# Exercise goal:
Somewhere below are a line with "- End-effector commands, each" and a later line with "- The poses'". Output exactly those lines and all lines between them.

# Recorded information:
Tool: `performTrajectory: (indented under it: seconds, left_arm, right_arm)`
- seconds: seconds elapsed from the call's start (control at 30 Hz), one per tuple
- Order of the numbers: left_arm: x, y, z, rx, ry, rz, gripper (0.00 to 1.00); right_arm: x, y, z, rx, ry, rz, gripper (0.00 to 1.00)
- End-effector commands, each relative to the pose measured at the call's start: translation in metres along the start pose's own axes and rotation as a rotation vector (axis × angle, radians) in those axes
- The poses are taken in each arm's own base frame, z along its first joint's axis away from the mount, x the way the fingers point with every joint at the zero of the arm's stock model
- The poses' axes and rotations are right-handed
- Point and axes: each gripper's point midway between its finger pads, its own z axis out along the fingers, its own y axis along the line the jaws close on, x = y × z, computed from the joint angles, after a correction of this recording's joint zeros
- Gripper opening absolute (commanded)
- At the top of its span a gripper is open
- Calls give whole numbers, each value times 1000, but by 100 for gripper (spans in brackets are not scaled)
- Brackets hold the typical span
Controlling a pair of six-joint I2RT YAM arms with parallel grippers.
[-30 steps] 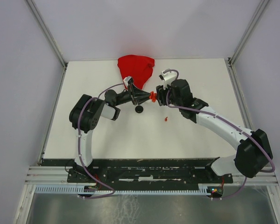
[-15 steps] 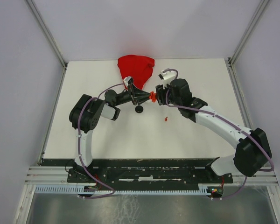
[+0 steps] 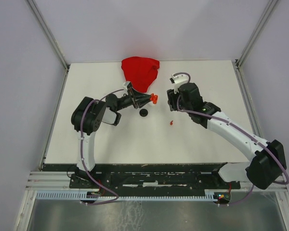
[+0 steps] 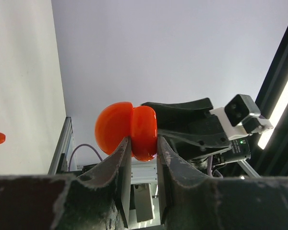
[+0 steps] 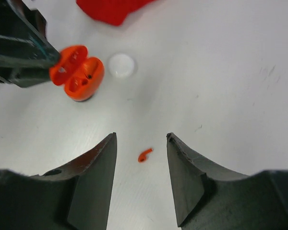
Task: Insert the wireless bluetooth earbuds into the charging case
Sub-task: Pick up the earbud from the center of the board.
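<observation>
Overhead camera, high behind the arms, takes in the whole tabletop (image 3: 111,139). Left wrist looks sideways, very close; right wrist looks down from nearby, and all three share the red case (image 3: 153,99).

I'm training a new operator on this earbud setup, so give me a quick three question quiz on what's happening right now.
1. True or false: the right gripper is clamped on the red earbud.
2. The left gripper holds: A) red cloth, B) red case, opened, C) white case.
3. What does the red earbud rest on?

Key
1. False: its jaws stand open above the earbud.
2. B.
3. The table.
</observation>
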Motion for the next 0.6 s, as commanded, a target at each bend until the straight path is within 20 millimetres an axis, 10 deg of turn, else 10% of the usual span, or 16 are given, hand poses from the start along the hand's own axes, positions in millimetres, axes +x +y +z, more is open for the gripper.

# Solved exercise:
- End-effector commands, each relative to the pose measured at the call's start: translation in metres along the start pose's own axes and rotation as a rotation vector (axis × angle, radians) in those axes
- The poses are taken in each arm's own base frame, z along its first joint's axis away from the mount, x the way the fingers point with every joint at the zero of the arm's stock model
- The poses' axes and rotations are right-handed

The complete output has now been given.